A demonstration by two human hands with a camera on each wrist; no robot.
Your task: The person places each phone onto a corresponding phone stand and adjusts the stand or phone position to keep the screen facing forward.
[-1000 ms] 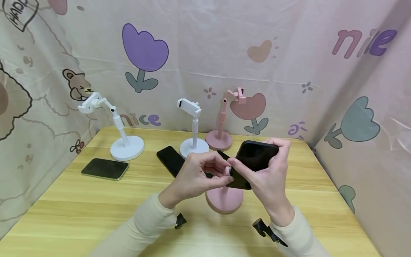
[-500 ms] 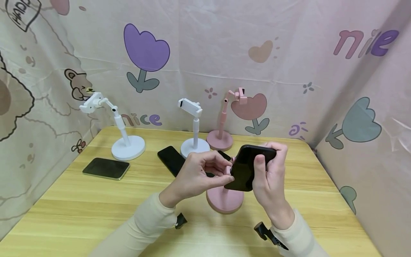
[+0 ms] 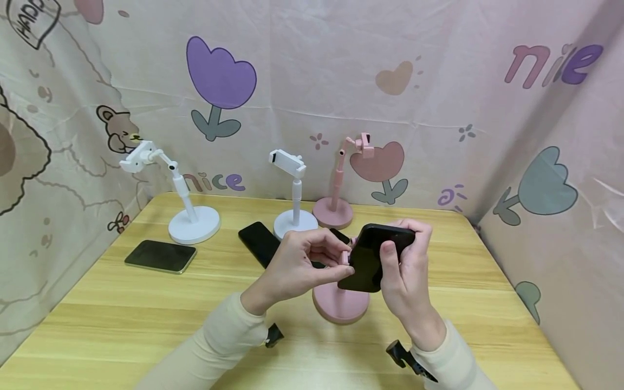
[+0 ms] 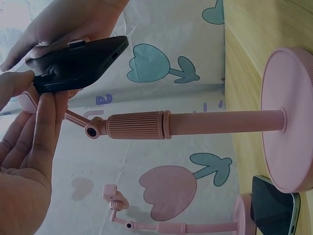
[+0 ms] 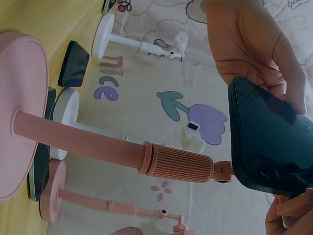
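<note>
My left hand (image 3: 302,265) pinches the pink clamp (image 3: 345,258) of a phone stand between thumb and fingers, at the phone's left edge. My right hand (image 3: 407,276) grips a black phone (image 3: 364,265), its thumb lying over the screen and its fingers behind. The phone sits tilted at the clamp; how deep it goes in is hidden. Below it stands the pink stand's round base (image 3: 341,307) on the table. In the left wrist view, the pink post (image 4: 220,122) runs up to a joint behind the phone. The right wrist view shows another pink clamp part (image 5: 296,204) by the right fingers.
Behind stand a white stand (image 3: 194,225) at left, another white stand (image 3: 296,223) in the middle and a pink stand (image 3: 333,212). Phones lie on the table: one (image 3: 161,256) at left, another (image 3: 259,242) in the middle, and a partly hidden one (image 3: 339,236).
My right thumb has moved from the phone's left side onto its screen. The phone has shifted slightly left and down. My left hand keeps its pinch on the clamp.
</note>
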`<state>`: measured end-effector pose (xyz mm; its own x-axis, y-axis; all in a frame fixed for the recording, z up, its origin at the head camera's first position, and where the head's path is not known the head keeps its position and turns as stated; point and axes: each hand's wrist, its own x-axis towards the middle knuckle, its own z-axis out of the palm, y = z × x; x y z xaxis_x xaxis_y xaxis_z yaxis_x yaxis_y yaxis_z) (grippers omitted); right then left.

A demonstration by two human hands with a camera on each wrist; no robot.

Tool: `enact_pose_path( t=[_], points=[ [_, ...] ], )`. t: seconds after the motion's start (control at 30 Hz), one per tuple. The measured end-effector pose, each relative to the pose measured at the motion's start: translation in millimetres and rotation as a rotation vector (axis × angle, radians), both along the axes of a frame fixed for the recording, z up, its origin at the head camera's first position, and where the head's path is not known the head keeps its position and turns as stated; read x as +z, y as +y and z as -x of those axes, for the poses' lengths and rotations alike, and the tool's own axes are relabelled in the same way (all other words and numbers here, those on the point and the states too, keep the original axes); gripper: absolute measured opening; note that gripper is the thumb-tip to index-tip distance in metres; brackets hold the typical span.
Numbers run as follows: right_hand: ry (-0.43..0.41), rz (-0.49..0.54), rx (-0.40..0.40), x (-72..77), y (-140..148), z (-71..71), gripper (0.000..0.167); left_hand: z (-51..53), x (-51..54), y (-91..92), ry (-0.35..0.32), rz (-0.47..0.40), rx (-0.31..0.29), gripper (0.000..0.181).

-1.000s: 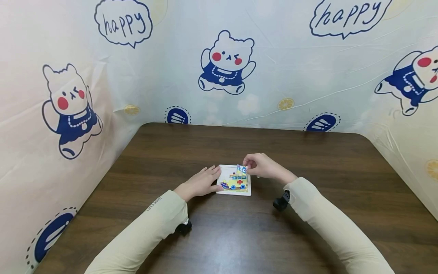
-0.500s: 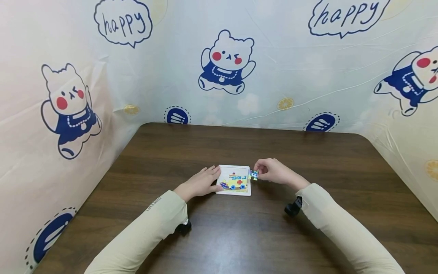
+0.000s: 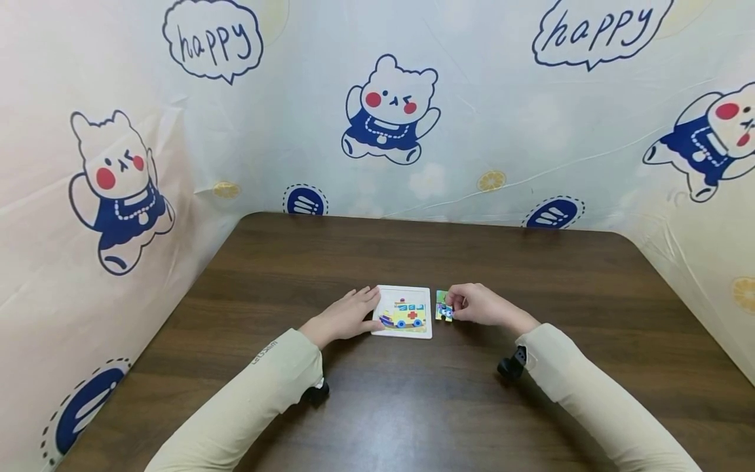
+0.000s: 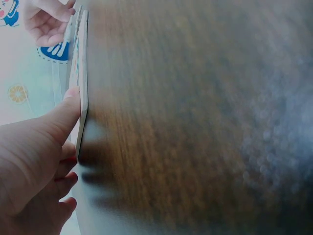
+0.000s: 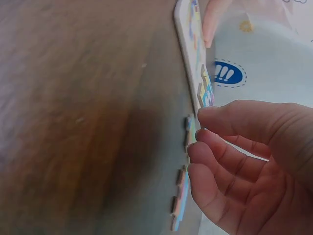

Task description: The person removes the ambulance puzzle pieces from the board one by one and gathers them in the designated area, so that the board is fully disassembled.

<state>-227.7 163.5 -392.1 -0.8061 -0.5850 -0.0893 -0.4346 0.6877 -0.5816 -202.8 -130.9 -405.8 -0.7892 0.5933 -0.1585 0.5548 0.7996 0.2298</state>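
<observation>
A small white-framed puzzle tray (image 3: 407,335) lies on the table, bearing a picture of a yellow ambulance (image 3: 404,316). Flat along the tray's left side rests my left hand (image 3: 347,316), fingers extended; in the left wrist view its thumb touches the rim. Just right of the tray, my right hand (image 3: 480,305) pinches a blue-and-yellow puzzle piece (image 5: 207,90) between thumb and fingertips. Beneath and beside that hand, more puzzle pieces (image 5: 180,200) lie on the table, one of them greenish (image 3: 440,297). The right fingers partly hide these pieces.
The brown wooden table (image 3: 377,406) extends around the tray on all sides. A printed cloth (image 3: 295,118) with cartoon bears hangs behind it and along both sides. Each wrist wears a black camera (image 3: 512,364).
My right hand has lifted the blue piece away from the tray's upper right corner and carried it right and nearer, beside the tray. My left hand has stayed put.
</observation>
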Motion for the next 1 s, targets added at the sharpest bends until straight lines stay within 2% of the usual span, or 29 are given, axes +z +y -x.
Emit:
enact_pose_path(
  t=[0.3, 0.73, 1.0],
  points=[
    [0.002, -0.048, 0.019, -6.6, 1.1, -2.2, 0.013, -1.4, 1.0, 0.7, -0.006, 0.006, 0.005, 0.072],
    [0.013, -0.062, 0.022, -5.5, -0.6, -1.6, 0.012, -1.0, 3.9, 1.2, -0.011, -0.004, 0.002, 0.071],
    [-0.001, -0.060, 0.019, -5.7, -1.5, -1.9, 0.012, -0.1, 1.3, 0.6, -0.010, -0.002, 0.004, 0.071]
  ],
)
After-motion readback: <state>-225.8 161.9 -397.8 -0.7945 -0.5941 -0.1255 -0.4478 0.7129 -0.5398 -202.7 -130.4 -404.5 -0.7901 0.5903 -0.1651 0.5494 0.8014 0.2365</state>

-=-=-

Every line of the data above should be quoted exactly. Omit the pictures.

OUTPUT OF THE TASK:
A demonstration by two human hands with a camera on each wrist; no robot.
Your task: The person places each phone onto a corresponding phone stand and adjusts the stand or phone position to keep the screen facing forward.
[-1000 ms] 
[-500 ms] 
[+0 ms] 
[+0 ms] 
[+0 ms] 
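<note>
My left hand (image 3: 302,265) pinches the pink clamp (image 3: 345,258) of a phone stand between thumb and fingers, at the phone's left edge. My right hand (image 3: 407,276) grips a black phone (image 3: 364,265), its thumb lying over the screen and its fingers behind. The phone sits tilted at the clamp; how deep it goes in is hidden. Below it stands the pink stand's round base (image 3: 341,307) on the table. In the left wrist view, the pink post (image 4: 220,122) runs up to a joint behind the phone. The right wrist view shows another pink clamp part (image 5: 296,204) by the right fingers.
Behind stand a white stand (image 3: 194,225) at left, another white stand (image 3: 296,223) in the middle and a pink stand (image 3: 333,212). Phones lie on the table: one (image 3: 161,256) at left, another (image 3: 259,242) in the middle, and a partly hidden one (image 3: 339,236).
My right thumb has moved from the phone's left side onto its screen. The phone has shifted slightly left and down. My left hand keeps its pinch on the clamp.
</note>
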`<state>`: measured end-effector pose (xyz mm; its own x-axis, y-axis; all in a frame fixed for the recording, z up, its origin at the head camera's first position, and where the head's path is not known the head keeps its position and turns as stated; point and axes: each hand's wrist, its own x-axis towards the middle knuckle, its own z-axis out of the palm, y = z × x; x y z xaxis_x xaxis_y xaxis_z yaxis_x yaxis_y yaxis_z) (grippers omitted); right then left.

A demonstration by two human hands with a camera on each wrist; no robot.

Tool: `enact_pose_path( t=[_], points=[ [_, ...] ], )`. t: seconds after the motion's start (control at 30 Hz), one per tuple. The measured end-effector pose, each relative to the pose measured at the motion's start: translation in millimetres and rotation as a rotation vector (axis × angle, radians), both along the axes of a frame fixed for the recording, z up, its origin at the head camera's first position, and where the head's path is not known the head keeps its position and turns as stated; read x as +z, y as +y and z as -x of those axes, for the poses' lengths and rotations alike, and the tool's own axes are relabelled in the same way (all other words and numbers here, those on the point and the states too, keep the original axes); gripper: absolute measured opening; note that gripper is the thumb-tip to index-tip distance in metres; brackets hold the typical span.
Numbers run as follows: right_hand: ry (-0.43..0.41), rz (-0.49..0.54), rx (-0.40..0.40), x (-72..77), y (-140..148), z (-71..71), gripper (0.000..0.167); left_hand: z (-51..53), x (-51..54), y (-91..92), ry (-0.35..0.32), rz (-0.47..0.40), rx (-0.31..0.29), gripper (0.000..0.181).

-1.000s: 
-0.500s: 
+0.000s: 
+0.000s: 
+0.000s: 

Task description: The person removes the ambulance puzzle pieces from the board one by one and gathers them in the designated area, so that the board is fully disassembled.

<state>-227.7 163.5 -392.1 -0.8061 -0.5850 -0.0893 -0.4346 0.6877 -0.5816 -202.8 -130.9 -405.8 -0.7892 0.5933 -0.1585 0.5548 0.7996 0.2298</state>
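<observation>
A small white-framed puzzle tray (image 3: 407,335) lies on the table, bearing a picture of a yellow ambulance (image 3: 404,316). Flat along the tray's left side rests my left hand (image 3: 347,316), fingers extended; in the left wrist view its thumb touches the rim. Just right of the tray, my right hand (image 3: 480,305) pinches a blue-and-yellow puzzle piece (image 5: 207,90) between thumb and fingertips. Beneath and beside that hand, more puzzle pieces (image 5: 180,200) lie on the table, one of them greenish (image 3: 440,297). The right fingers partly hide these pieces.
The brown wooden table (image 3: 377,406) extends around the tray on all sides. A printed cloth (image 3: 295,118) with cartoon bears hangs behind it and along both sides. Each wrist wears a black camera (image 3: 512,364).
My right hand has lifted the blue piece away from the tray's upper right corner and carried it right and nearer, beside the tray. My left hand has stayed put.
</observation>
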Motion for the next 1 s, targets added at the sharpest bends until straight lines stay within 2% of the usual span, or 29 are given, axes +z +y -x.
Emit:
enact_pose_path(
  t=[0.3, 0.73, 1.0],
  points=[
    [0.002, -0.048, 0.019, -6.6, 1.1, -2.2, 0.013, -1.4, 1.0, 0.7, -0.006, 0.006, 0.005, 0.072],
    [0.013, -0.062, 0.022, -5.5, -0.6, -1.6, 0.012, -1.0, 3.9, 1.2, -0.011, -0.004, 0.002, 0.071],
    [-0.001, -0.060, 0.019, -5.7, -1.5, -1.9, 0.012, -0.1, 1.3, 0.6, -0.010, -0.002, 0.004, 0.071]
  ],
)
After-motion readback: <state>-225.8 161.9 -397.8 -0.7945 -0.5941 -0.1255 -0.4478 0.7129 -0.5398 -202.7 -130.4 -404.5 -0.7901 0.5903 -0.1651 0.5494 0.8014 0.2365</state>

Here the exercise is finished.